Jakub Jozef Orlinski, Galerie des Glaces de Versailles (4 juillet 2021) © Gisèle Chaboudez
And as the audience responds a little more to each piece, he comes forward and laughs a little more, dances a little, which he does, we know, divinely, he becomes happy and we become happy with him. There is never a doubt about a possible excess in this unusual participation in classical music of the singer's person, never anything gives the feeling that it could be a banal or easy complacency. He inspires the audience with his usual grace and sincerity, with his personal intervention, full of kindness: just a few words, which always come across right, a smile, an invitation to enter his world, humor on the skin. Suddenly you are knocked off because the music has interrupted his speech, his voice has burst, brutal, in the middle of the laughter that still lingers, and it carries you away immediately, imperious and radical.
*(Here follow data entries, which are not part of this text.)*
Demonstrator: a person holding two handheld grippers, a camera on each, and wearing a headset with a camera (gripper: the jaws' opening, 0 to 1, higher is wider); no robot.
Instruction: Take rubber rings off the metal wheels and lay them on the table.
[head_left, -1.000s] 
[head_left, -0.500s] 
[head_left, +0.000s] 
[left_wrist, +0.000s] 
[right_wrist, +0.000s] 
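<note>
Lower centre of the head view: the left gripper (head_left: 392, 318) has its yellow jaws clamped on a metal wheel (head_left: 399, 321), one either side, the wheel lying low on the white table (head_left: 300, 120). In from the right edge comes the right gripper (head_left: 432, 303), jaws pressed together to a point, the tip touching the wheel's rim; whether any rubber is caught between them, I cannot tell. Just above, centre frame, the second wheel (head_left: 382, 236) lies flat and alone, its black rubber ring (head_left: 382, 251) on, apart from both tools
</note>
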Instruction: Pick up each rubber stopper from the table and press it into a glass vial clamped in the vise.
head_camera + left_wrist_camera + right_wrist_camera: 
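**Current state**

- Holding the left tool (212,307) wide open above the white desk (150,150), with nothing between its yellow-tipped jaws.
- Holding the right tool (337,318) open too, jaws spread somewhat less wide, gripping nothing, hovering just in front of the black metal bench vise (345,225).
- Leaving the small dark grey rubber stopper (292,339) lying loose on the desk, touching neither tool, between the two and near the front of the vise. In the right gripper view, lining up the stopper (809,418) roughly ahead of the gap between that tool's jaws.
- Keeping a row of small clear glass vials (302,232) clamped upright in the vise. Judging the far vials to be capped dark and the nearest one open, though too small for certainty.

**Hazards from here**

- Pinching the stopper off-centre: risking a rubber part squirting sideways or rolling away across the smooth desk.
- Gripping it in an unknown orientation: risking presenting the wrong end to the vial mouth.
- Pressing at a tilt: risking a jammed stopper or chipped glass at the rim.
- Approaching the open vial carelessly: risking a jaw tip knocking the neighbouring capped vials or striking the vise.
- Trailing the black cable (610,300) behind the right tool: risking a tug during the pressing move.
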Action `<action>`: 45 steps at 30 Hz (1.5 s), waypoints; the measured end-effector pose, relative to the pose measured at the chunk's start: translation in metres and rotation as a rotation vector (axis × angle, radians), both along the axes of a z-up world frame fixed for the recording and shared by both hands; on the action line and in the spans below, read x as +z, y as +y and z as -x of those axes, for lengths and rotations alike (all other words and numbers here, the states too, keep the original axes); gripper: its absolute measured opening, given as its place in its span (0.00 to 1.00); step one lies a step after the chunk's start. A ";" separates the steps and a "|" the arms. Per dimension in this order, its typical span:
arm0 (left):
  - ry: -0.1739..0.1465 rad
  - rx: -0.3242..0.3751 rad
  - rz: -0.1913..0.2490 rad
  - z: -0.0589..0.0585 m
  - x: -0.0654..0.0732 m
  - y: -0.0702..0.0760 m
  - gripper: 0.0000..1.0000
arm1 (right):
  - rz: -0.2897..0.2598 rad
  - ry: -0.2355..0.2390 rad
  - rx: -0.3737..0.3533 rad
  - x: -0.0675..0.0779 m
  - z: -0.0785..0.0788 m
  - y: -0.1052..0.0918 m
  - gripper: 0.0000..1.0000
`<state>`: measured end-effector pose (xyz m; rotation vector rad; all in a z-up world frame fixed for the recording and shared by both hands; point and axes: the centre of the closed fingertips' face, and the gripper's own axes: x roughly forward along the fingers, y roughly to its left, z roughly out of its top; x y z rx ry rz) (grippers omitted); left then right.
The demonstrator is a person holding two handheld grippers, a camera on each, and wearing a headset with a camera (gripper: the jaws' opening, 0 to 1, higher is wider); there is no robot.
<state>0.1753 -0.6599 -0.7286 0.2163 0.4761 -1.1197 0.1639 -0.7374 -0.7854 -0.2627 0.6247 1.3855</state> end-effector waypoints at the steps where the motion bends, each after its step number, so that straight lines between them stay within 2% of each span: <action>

This voice is powerfull, it follows the meaning of the piece, it even precedes it, it is sometimes tragic from the start, sometimes it becomes tragic little by little, and Jakub's nice face then takes on a fullness of expressions, of mimics such as you don't usually see in a singer, or in Callas and few others, but always in great actors, tragedians in particular. Then Predieri, Orlandini " Che m'ami te prega " ...
Thus the successive pieces continue, the heat rises, the cheeks turn pink, his smile expands, his voice bursts again in the violence of some pieces, the intensity grows on all sides, which reaches each of us and all at once, an intensity to which you were invited, but which would never have taken place if you had not responded, applauded, shouted, laughed, and asked again. At 10:15, a first Encore begins, and ends in calls for more, the audience rises, the cheering continues, the singer returns and here comes a second Encore, and so on, a third... Ten minutes of standing ovation, you don't often see that in classical music, you know that, when the pain of confinement ceased, you have heard a great moment of music, an exceptional musician, and still something more, unforgettable.